Dependency management used to be a headache. Now, the ref() function handles it. Instead of guessing which table must be built first, you reference the model name directly. This creates a clear lineage that dbt follows during execution.

Consider a staging model for raw e-commerce data (models/staging/stg_orders.sql):

with raw_orders as (
    select * from {{ source('raw_data', 'orders') }}
)

select
    id as order_id,
    user_id,
    order_date,
    lower(status) as order_status -- Standardizing raw strings
from raw_orders

In your final transformation (models/marts/fct_orders.sql), you simply pull from those staged files:

with orders as (
    select * from {{ ref('stg_orders') }}
),

order_payments as (
    select * from {{ ref('stg_payments') }}
)

select
    orders.order_id,
    orders.user_id,
    order_payments.amount
from orders
left join order_payments using (order_id)

Behind the scenes, dbt builds a Directed Acyclic Graph (DAG). It ensures stg_orders finishes before fct_orders even starts.
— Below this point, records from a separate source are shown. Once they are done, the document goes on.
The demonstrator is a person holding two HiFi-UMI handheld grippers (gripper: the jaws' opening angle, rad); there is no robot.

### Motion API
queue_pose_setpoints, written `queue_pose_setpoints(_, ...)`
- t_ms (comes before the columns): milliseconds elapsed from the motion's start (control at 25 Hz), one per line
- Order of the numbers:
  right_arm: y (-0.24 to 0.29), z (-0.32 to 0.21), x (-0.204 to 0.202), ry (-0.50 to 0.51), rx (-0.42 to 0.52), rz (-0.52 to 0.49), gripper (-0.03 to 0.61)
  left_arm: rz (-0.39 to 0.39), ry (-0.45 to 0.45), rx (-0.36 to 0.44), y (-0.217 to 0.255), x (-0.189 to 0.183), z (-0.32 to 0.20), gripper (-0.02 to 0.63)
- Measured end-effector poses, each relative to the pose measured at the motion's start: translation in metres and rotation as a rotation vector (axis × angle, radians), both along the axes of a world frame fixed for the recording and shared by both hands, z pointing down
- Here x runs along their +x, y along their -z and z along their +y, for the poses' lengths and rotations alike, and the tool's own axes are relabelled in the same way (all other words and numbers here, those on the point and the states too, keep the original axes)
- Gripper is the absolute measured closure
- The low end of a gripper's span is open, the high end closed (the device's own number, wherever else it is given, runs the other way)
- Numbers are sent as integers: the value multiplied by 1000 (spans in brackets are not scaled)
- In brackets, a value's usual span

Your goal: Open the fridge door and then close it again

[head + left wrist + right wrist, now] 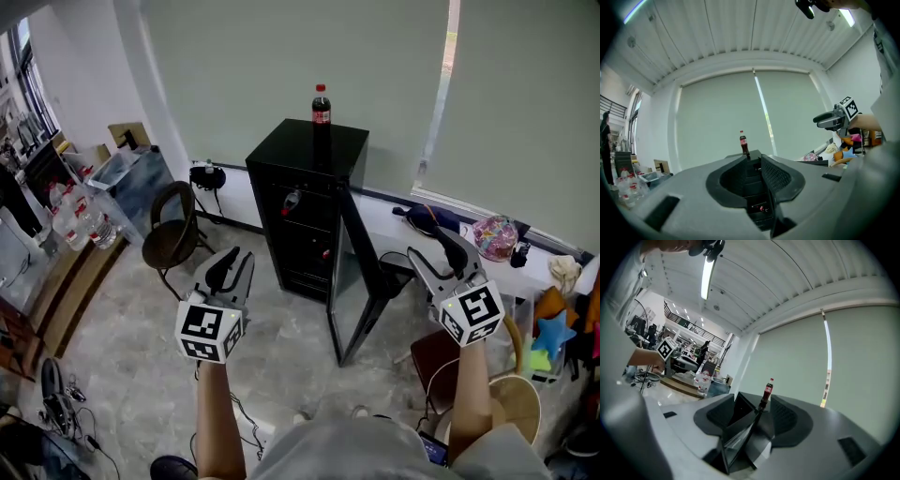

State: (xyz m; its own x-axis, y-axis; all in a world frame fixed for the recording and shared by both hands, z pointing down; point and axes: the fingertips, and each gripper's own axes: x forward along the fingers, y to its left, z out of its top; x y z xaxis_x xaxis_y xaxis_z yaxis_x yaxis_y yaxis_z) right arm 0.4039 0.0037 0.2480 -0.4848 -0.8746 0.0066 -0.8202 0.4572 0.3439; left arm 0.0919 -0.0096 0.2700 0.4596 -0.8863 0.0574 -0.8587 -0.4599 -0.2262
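A small black fridge (305, 164) stands against the back wall, with a cola bottle (321, 104) on its top. Its glass door (356, 272) is swung open toward me, edge-on. Bottles lie on the shelves inside. My left gripper (232, 268) hovers left of the fridge and short of it, jaws apart and empty. My right gripper (439, 255) hangs right of the door, also open and empty. Neither touches the fridge. The left gripper view frames the fridge (754, 187) and the cola bottle (744, 143) between the jaws. The right gripper view frames the door (736, 441) likewise.
A brown round chair (173, 234) stands left of the fridge, beside a clear bin (127, 173) and several water bottles (80, 223). The window sill (487, 267) at right carries clutter, with a stool (511, 398) below. Cables (56, 403) lie on the floor at bottom left.
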Motion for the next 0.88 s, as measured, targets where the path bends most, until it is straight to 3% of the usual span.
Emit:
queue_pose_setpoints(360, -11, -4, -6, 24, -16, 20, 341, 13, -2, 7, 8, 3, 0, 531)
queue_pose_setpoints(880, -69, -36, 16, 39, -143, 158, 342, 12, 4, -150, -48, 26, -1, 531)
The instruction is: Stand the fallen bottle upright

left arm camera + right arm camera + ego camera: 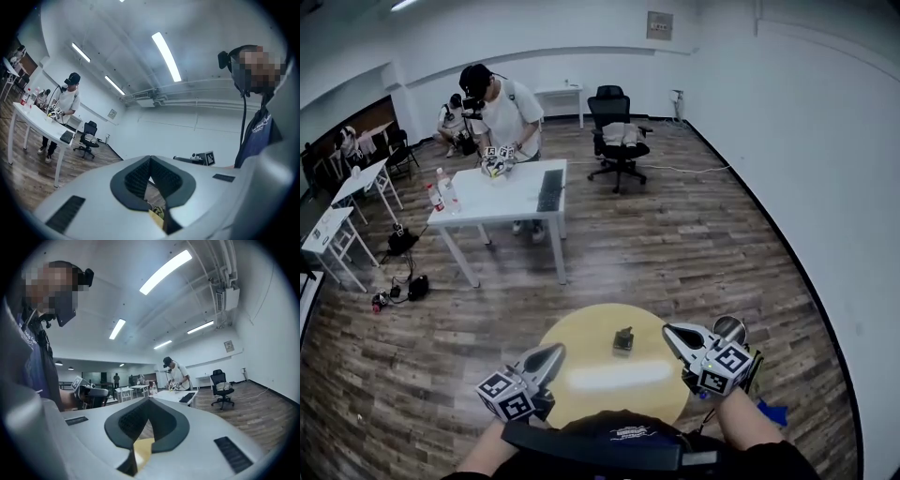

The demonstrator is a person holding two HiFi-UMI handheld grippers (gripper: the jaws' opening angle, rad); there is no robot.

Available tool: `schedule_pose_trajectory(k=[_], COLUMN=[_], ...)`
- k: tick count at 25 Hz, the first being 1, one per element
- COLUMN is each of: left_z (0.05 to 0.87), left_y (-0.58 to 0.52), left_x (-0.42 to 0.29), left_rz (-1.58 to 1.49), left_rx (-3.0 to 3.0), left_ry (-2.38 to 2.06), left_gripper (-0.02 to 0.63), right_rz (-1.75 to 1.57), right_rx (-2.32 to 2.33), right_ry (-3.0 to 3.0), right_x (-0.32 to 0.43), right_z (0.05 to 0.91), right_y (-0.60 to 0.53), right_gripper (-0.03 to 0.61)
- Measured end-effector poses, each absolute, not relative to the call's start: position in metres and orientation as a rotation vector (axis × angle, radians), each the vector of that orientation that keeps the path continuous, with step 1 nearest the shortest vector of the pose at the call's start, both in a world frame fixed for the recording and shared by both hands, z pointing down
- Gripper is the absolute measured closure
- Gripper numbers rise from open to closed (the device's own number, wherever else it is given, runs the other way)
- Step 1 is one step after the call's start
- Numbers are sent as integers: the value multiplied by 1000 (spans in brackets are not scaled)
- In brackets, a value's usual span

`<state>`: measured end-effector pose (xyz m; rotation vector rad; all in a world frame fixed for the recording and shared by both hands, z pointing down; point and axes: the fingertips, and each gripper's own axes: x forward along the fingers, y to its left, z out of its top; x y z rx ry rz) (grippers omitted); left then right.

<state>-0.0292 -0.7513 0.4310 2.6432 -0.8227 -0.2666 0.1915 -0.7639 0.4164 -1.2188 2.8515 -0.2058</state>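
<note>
A small dark bottle [623, 340] stands on the round yellow table [581, 349], near its middle; it looks upright. My left gripper [557, 351] hovers over the table's left side, jaws together and empty. My right gripper [668, 330] is held over the right side, also shut with nothing in it. Both are clear of the bottle, one on each side. In the left gripper view the jaw tips [150, 158] meet, and the yellow table shows through the gap below them. The right gripper view has its tips [149, 400] touching as well. Both point out level across the room.
A white desk [511, 199] with a keyboard [550, 189] and bottles [441, 192] stands farther back, where a person [508, 117] works with grippers. A black office chair [617, 141] is behind it. More desks line the left wall. A blue item [773, 412] lies on the wooden floor.
</note>
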Motion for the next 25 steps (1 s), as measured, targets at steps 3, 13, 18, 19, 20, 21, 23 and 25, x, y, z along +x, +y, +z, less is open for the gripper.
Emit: schedule_pose_trajectory(k=[3,13,18,19,20,21,23,25], left_z=[434,431,431,431,430,429,428,429], left_y=[-742,-724,-721,-722,-721,-721,-721,-722], left_x=[-33,-36,-36,-36,-36,-36,-36,-36], left_rz=[-246,-234,-271,-270,-262,-253,-248,-249], left_rx=[2648,2663,2677,2678,2670,2661,2654,2654], left_ry=[-830,-817,-798,-798,-801,-805,-809,-811], left_gripper=[583,584,583,583,583,583,583,584], right_rz=[-291,-290,-291,-292,-292,-292,-287,-281], right_rx=[-1181,-1145,-1140,-1139,-1138,-1137,-1136,-1134], right_ry=[2868,2899,2900,2900,2899,2899,2897,2896], right_x=[176,164,165,164,163,163,162,162], right_z=[428,429,429,429,430,431,431,431], right_y=[-750,-731,-727,-728,-728,-729,-730,-730], right_gripper=[575,575,575,575,575,575,575,575])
You no longer have to manually schedule a sequence of five different Python scripts.

Testing: The End of Broken Dashboards

Modular code is only half the battle. Testing is what actually keeps the pager quiet. Previously, we only noticed a primary key duplication when a dashboard inflated our monthly recurring revenue (MRR) by 115%. With dbt, I catch those errors during the build phase.

Define your tests in a schema.yml file:

version: 2

models:
  - name: stg_orders
    columns:
      - name: order_id
        tests:
          - unique
          - not_null
      - name: status
        tests:
          - accepted_values:
              values: ['placed', 'shipped', 'completed', 'returned']

Executing dbt test verifies your data integrity. If a record contains a null ID or an unsupported status, the pipeline halts. This prevents corrupted data from ever reaching your production BI tools.

Documentation shouldn’t be an afterthought. By running dbt docs generate, you create a web-based interface. It shows your entire data lineage and table descriptions, making it easy to explain data origins to a product manager without digging through code.

Hard-Won Lessons for Production

Scaling Postgres requires more than just clean SQL. After migrating three legacy systems to this stack, I’ve found these four strategies to be essential:

  1. Embrace Incremental Models: Stop rebuilding 500-million-row tables from scratch. Use incremental materialization to append only the new data. This slashed our runtimes from 45 minutes to 120 seconds.
  2. Materialization Strategy: Default to using views for development. They are instant to build. Switch to tables only when your BI tool performance starts to lag.
  3. Isolate Your Raw Data: Keep your raw source data in a dedicated schema. Give the dbt user read-only access to raw and full permissions for analytics. This simple wall prevents accidental DROP TABLE disasters on your source data.
  4. Post-Run Hooks: Automatically run ANALYZE on your Postgres tables after dbt finishes. This keeps the query planner optimized and ensures your joins remain fast as data volume grows.

Professional data engineering is about applying software discipline to SQL. Version control, automated testing, and modularity aren’t just for app developers anymore. My stress levels have dropped significantly since we ditched stored procedures. If you are still manually managing dependencies in Postgres, you are working much harder than you need to.